The Forbe’s article ‘Life after Moore’s Law’ suggests that the doubling of processor power every 18 months is over.
But in a development that’s been largely overlooked, this power scaling has ended. And as a result, the CPU scaling predicted by Moore’s Law is now dead. CPU performance no longer doubles every 18 months. And that poses a grave threat to the many industries that rely on the historic growth in computing performance.
Going forward, the critical need is to build energy-efficient parallel computers, sometimes called throughput computers, in which many processing cores, each optimized for efficiency, not serial speed, work together on the solution of a problem. A fundamental advantage of parallel computers is that they efficiently turn more transistors into more performance. Doubling the number of processors causes many programs to go twice as fast. In contrast, doubling the number of transistors in a serial CPU results in a very modest increase in performance–at a tremendous expense in energy.

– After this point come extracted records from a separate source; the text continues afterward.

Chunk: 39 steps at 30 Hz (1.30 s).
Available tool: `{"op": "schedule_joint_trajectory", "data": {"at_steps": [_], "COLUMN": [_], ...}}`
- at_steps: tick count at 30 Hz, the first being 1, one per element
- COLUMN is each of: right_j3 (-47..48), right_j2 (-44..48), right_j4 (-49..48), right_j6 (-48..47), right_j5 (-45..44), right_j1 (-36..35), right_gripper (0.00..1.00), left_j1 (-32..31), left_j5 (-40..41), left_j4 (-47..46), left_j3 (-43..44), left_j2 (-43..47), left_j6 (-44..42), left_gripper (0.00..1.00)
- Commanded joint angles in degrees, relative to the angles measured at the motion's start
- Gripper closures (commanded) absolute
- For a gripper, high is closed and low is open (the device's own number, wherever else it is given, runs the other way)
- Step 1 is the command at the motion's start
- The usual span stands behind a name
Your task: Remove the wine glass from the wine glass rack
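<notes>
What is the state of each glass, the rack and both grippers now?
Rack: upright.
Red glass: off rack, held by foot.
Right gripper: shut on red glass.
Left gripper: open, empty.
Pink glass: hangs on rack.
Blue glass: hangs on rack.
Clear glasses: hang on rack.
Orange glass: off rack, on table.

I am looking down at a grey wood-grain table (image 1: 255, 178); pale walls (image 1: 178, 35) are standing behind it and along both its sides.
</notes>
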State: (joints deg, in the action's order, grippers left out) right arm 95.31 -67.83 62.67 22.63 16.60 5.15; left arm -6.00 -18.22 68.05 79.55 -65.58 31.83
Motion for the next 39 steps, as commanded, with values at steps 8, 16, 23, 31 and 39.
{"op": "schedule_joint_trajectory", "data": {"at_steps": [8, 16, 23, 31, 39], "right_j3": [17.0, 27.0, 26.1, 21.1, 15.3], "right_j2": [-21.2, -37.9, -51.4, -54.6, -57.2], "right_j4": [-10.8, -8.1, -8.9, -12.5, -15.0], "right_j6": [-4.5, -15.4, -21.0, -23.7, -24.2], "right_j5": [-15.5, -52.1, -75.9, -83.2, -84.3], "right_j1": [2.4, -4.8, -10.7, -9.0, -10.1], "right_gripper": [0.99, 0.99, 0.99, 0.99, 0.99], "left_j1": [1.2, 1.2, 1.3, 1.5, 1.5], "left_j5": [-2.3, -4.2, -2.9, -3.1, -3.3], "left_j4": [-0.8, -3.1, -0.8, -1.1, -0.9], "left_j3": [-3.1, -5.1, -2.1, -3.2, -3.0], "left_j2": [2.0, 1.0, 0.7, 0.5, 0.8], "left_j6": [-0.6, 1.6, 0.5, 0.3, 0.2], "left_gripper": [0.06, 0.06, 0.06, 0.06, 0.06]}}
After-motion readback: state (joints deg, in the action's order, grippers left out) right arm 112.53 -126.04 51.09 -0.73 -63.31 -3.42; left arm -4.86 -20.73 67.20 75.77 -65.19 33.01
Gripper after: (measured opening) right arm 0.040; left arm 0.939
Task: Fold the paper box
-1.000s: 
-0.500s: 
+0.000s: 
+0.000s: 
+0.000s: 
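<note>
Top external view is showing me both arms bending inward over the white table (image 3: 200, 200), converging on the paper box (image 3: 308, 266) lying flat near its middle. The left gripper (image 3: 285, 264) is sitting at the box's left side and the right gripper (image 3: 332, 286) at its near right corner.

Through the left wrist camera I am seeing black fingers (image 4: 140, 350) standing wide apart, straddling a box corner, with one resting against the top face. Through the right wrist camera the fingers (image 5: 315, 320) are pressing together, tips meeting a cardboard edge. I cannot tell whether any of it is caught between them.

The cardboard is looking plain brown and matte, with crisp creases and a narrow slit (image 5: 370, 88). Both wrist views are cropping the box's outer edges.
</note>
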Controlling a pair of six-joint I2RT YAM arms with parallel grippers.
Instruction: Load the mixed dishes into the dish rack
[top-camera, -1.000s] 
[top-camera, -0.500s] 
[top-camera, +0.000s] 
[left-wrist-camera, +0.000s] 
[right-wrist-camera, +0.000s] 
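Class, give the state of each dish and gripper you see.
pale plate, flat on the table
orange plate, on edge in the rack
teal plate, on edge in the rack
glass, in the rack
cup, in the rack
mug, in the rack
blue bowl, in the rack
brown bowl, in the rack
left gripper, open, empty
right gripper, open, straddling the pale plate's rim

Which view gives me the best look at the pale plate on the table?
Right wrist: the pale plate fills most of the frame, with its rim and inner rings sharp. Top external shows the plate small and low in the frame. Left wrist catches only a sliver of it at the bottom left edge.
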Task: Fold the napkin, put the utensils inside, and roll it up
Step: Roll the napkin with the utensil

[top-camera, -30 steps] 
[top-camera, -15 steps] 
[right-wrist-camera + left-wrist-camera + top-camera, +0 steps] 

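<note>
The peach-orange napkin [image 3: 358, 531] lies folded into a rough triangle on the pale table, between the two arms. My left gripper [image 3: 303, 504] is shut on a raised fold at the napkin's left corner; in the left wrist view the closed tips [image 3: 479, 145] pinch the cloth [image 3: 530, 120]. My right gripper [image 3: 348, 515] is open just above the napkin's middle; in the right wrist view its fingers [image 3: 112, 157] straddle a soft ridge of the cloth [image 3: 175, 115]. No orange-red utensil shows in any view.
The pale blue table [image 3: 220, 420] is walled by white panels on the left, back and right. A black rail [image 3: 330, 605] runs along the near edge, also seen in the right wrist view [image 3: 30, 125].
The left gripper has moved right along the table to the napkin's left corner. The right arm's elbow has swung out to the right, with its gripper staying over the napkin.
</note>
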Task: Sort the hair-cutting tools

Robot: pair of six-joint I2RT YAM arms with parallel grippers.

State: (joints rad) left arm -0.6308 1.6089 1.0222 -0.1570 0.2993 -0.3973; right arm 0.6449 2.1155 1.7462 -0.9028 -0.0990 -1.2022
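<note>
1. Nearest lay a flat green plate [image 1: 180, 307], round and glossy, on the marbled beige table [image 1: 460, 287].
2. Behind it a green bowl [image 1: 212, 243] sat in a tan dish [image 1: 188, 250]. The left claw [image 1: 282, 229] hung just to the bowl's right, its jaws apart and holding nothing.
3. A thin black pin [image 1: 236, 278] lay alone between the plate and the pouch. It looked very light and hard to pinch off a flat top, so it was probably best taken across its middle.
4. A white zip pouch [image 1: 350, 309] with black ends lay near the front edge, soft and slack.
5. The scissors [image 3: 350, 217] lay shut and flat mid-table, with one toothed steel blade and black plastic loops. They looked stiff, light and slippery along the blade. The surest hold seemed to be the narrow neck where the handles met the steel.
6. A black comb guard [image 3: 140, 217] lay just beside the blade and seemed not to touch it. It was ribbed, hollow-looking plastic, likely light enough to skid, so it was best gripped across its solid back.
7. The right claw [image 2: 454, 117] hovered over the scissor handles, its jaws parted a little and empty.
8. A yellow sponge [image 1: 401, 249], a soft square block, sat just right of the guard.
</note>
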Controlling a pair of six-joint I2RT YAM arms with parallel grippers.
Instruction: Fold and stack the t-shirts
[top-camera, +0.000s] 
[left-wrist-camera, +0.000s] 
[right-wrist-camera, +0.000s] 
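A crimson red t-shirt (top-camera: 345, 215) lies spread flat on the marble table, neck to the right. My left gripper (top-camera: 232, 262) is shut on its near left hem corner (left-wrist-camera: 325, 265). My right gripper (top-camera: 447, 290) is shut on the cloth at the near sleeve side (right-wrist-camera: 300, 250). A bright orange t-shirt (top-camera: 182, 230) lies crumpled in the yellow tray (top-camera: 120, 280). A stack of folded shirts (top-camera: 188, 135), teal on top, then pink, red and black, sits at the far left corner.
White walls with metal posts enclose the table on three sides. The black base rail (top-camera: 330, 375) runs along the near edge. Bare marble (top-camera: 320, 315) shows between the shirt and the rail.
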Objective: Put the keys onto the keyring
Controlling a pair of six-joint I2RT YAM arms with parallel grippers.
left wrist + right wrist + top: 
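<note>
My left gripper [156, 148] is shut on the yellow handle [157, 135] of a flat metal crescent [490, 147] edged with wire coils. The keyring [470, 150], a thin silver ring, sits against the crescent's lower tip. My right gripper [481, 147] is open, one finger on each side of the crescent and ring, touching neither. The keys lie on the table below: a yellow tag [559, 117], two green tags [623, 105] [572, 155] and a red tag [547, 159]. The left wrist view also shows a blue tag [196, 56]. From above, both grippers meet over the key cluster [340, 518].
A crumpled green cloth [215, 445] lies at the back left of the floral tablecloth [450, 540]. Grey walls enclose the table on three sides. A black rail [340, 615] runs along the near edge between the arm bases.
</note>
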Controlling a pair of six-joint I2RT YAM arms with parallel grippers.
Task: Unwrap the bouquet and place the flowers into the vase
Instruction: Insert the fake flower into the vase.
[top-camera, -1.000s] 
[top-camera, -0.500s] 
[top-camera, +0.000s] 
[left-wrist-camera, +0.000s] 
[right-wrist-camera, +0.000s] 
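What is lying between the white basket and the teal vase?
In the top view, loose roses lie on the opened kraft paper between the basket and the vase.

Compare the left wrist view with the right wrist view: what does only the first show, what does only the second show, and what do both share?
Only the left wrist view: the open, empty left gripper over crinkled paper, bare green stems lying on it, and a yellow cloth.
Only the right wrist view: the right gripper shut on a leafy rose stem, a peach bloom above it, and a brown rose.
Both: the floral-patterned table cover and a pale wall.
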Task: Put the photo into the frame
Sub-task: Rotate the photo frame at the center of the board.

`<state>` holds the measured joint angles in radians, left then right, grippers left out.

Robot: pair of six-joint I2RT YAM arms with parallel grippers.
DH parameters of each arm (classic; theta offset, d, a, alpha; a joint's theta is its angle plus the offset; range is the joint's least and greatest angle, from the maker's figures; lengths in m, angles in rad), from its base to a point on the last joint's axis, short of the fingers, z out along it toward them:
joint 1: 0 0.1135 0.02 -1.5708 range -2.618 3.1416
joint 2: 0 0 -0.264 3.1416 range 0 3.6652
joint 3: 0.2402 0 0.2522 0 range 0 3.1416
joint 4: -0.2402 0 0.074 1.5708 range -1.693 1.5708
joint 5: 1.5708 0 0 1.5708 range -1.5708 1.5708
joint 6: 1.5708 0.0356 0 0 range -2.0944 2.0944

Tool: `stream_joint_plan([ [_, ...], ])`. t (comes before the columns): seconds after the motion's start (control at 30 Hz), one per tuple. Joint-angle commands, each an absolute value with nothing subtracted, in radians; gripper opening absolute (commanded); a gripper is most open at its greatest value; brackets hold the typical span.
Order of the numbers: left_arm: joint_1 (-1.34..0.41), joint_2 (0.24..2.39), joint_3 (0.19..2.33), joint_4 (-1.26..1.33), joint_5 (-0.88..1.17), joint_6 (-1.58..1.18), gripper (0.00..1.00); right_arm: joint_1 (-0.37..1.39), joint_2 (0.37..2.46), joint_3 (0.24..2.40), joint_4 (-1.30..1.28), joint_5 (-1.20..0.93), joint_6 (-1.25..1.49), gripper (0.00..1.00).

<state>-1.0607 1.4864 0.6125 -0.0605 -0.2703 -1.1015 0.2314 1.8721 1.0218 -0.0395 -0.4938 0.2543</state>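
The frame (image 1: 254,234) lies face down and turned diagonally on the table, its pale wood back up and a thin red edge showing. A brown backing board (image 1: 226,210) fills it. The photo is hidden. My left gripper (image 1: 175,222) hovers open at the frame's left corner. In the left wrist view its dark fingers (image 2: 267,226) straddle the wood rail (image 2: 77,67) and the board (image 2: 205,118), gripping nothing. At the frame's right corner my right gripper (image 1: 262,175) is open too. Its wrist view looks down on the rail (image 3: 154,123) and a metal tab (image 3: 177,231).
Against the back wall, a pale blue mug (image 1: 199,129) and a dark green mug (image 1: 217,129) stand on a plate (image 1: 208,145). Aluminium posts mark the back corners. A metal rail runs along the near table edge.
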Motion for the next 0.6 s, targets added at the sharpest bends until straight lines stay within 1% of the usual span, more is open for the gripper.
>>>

I have to admit that I don’t even understand the correlation between processor speed (GHZ) and performance anymore. And if it is dead, that means that coders will have to seriously review how they write their programs because I still find my PC slowing down. One also has to wonder at the impact of web services, which puts the processing power in the cloud (impacting the need for local server or desktop processor speed).
Although I hope it continues, I love to watch computer components continue to tumble down. $84 for a 1.5TB drive is pleasantly mad.
The end of an interesting phenomenon (perhaps).